DESCRIPTION OF THE TASK
Transcribe the material from its first line onward, ending with the line that contains "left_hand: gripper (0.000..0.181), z" and adding nothing beyond it.
◆ ◆ ◆ ◆
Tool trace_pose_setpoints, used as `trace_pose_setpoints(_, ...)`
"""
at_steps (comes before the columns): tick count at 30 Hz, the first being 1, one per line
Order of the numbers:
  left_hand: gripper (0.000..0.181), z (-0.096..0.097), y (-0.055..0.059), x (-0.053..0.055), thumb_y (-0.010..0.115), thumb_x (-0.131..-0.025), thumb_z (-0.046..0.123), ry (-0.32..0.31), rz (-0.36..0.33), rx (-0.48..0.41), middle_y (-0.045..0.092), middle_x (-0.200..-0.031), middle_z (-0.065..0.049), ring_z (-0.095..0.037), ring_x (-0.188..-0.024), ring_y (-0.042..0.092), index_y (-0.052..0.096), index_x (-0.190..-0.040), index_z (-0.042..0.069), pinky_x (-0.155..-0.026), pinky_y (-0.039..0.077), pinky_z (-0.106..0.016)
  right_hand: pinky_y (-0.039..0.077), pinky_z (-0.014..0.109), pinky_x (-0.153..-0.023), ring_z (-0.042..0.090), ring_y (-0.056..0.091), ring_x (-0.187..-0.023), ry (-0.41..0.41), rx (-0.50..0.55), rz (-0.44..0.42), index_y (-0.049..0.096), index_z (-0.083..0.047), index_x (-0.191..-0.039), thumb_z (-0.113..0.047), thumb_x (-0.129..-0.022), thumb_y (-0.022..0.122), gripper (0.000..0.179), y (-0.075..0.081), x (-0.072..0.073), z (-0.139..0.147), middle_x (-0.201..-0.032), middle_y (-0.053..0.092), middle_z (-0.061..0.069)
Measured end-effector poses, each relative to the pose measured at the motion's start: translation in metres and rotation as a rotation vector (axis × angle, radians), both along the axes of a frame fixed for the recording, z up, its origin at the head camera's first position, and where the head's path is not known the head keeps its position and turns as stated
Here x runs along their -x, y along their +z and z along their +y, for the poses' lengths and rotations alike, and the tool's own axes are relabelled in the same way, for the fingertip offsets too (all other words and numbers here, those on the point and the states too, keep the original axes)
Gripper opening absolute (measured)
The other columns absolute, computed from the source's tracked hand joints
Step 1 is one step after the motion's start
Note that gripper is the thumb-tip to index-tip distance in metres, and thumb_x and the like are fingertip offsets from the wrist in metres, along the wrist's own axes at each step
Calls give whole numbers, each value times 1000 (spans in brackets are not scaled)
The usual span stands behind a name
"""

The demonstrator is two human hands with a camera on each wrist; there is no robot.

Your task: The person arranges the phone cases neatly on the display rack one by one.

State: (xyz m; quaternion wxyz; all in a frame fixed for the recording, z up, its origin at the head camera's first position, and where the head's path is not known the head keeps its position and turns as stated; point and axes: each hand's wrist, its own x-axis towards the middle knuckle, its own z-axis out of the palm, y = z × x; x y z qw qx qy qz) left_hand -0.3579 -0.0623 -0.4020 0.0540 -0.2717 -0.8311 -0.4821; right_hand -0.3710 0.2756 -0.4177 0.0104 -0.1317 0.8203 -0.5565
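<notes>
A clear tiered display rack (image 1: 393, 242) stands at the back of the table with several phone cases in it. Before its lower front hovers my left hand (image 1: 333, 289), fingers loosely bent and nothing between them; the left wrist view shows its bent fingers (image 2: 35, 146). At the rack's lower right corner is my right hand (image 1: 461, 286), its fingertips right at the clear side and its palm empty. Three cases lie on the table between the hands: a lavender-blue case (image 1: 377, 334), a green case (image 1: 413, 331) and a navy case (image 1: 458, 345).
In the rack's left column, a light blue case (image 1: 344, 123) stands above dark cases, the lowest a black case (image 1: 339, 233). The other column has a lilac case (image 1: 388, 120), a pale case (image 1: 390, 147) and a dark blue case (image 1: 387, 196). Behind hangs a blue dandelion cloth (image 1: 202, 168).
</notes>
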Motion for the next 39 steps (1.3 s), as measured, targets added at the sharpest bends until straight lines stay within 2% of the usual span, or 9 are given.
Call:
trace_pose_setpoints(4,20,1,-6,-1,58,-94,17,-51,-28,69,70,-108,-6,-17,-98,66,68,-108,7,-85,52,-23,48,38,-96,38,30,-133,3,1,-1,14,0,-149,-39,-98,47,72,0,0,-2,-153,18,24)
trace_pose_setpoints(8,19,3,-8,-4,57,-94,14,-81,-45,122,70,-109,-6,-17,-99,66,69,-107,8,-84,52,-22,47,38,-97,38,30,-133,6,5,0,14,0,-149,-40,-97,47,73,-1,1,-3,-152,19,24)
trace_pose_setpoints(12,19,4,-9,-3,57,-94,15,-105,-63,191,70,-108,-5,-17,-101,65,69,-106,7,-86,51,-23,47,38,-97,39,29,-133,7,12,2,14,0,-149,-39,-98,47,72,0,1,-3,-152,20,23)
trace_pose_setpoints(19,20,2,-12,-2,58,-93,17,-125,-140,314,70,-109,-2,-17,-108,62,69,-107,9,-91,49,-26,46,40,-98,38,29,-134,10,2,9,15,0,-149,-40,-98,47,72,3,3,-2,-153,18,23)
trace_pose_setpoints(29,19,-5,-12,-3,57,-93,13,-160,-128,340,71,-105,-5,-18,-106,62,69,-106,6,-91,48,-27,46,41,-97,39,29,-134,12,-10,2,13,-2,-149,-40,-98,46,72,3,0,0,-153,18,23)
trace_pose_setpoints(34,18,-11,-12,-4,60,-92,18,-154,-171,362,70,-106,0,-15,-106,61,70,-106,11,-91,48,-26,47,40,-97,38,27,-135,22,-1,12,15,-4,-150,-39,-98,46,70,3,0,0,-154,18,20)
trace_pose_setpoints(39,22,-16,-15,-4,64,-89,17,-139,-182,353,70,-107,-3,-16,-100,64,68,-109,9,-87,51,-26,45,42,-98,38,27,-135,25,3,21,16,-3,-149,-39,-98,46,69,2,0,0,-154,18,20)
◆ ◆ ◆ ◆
TASK OUTPUT
Tool trace_pose_setpoints, used as `trace_pose_setpoints(_, ...)`
"""
at_steps (comes before the columns): tick count at 30 Hz, the first being 1, one per line
Order of the numbers:
  left_hand: gripper (0.000..0.181), z (-0.096..0.097), y (-0.055..0.059), x (-0.053..0.055), thumb_y (-0.010..0.115), thumb_x (-0.131..-0.025), thumb_z (-0.046..0.123), ry (-0.32..0.31), rz (-0.36..0.33), rx (-0.48..0.41), middle_y (-0.045..0.092), middle_x (-0.200..-0.031), middle_z (-0.065..0.049), ring_z (-0.095..0.037), ring_x (-0.188..-0.024), ring_y (-0.042..0.092), index_y (-0.052..0.096), index_x (-0.190..-0.040), index_z (-0.042..0.069), pinky_x (-0.155..-0.026), pinky_y (-0.039..0.077), pinky_z (-0.106..0.016)

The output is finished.